From Part 4 of the history of the neocons at The Saker:
As historian Christopher Lasch wrote in 1969 of the CIA’s cooptation of the American left, “The modern state… is an engine of propaganda, alternately manufacturing crises and claiming to be the only instrument that can effectively deal with them. This propaganda, in order to be successful, demands the cooperation of writers, teachers, and artists not as paid propagandists or state-censored time-servers but as ‘free’ intellectuals capable of policing their own jurisdictions and of enforcing acceptable standards of responsibility within the various intellectual professions.”
Key to turning these “free” intellectuals against their own interests was the CIA’s doctrinal program for Western cultural transformation contained in the document PSB D-33/2. PSB D-33/2 foretells of a “long-term intellectual movement, to: break down world-wide doctrinaire thought patterns” while “creating confusion, doubt and loss of confidence” in order to “weaken objectively the intellectual appeal of neutralism and to predispose its adherents towards the spirit of the West;” to “predispose local elites to the philosophy held by the planners,” while employing local elites “would help to disguise the American origin of the effort so that it appears to be a native development.”
While declaring itself as an antidote to Communist totalitarianism, one internal critic of the Program, PSB officer Charles Burton Marshall, viewed PSB D-33/2 itself as frighteningly totalitarian, interposing “a wide doctrinal system” that “accepts uniformity as a substitute for diversity,” embracing “all fields of human thought – all fields of intellectual interests, from anthropology and artistic creations to sociology and scientific methodology;” concluding, “That is just about as totalitarian as one can get.”
Burnham’s Machiavellian elitism lurks in every shadow of the document.
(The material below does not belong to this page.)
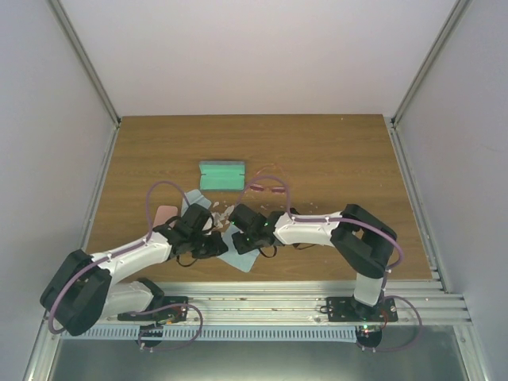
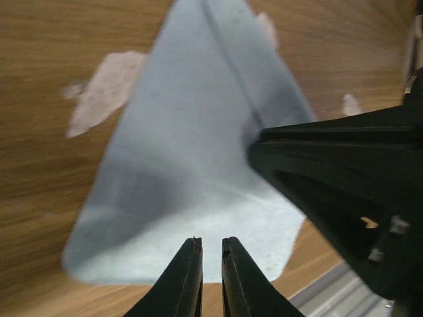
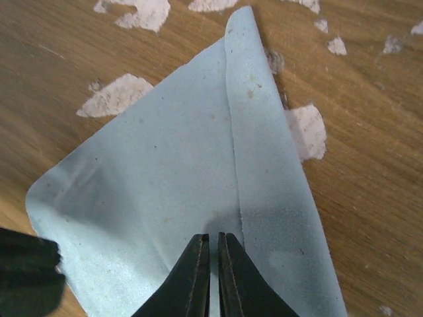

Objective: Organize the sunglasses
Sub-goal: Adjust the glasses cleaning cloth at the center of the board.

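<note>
The pink-framed sunglasses (image 1: pixel 267 188) lie on the table beyond both arms. The dark pair does not show in any view. Both grippers meet low over a light blue cloth (image 1: pixel 243 260) near the front middle. My left gripper (image 2: pixel 211 241) is shut to a thin slit and empty, just above the cloth's near edge (image 2: pixel 185 198). My right gripper (image 3: pixel 213 236) is also shut to a thin slit, its tips down at the cloth (image 3: pixel 165 178) beside a fold line. Its black body fills the right of the left wrist view (image 2: pixel 344 178).
A teal oblong case (image 1: pixel 221 175) lies open at the back, left of the pink sunglasses. A pink case (image 1: pixel 165 216) sits beside the left arm. A second blue cloth (image 1: pixel 195 198) lies behind the left wrist. Pale scuffs mark the wooden table (image 1: pixel 333 159).
</note>
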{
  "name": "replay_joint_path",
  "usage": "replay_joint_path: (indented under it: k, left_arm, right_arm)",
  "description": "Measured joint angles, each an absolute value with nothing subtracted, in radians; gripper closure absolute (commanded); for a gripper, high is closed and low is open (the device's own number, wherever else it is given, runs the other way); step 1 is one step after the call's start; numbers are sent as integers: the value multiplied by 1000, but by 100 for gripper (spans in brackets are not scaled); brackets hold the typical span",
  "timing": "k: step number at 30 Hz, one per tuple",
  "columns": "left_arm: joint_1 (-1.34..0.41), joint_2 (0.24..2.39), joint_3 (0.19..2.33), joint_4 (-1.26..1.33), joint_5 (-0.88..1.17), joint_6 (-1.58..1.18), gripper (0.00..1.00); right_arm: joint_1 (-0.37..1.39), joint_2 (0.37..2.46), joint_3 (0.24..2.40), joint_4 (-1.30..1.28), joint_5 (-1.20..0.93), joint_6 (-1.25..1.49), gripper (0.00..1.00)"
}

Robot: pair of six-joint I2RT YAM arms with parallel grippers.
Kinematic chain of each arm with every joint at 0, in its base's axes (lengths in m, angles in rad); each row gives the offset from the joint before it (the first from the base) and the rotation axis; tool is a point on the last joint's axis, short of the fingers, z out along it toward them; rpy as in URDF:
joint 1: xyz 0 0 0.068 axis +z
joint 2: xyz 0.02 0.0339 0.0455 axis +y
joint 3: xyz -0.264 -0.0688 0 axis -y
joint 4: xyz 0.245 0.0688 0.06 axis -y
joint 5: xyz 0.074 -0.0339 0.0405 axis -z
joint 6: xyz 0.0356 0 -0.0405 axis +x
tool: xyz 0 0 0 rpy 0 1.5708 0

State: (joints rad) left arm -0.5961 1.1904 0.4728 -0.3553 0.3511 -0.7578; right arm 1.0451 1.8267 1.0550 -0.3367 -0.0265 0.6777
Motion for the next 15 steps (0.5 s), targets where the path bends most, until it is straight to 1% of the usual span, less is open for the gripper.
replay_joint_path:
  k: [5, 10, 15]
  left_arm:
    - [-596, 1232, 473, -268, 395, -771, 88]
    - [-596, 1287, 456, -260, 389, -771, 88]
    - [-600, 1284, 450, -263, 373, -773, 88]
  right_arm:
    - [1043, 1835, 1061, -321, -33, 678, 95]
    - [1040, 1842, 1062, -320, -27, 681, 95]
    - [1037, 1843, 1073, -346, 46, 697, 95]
As recounted in Frances Stoner Saunder’s The Cultural Cold War, “Marshall also took issue with the PSB’s reliance on ‘non-rational social theories’ which emphasized the role of an elite ‘in the manner reminiscent of Pareto, Sorel, Mussolini and so on.’ Weren’t these the models used by James Burnham in his book the Machiavellians? Perhaps there was a copy usefully to hand when PSB D-33/2 was being drafted. More likely, James Burnham himself was usefully to hand.”
From the comments:
The cia was subjected politicization from it’s inception and it’s “intelligence” results were always heavily corrupted by political engineering. “You tell us the political objective, we will provide the false flags and all the rest of the horseshit needed to make it fly’s would be an honest motto for the cia…
Trotsies were known to be unrepentant double-dealers and opportunists but even the vilest of them would baulk at working for a corporate new world order ruled by the US empire. Unless they were all like Burnham – amoral demagogues for hire, in other words, lower than common prostitutes…
They populated the official transitory postings and the many layers of permanent postings. They filled all the surrounding think tanks, and they controlled all the academic posts. They owned the news media and the entertainment industry. They bought the Congress and controlled the polls and election process (including the TV debate system). They filled the courts at all levels. And by now, they had control of most of the largest populated states. Similarly, in Britain, the same processes occurred in that society.
Neoconservatism comes in two flavors in the US. Right wing and Liberal wing versions are different only by external labels. On all critical issues, they are unified…
The Burnamites use of cell organizing tactics is pure Leninism which grew out of Lenin’s pragmatic need to keep his working class cadres out of the hands of the Chekha and the lessons he drew from the defeat of the 1905 uprisings against the Czar.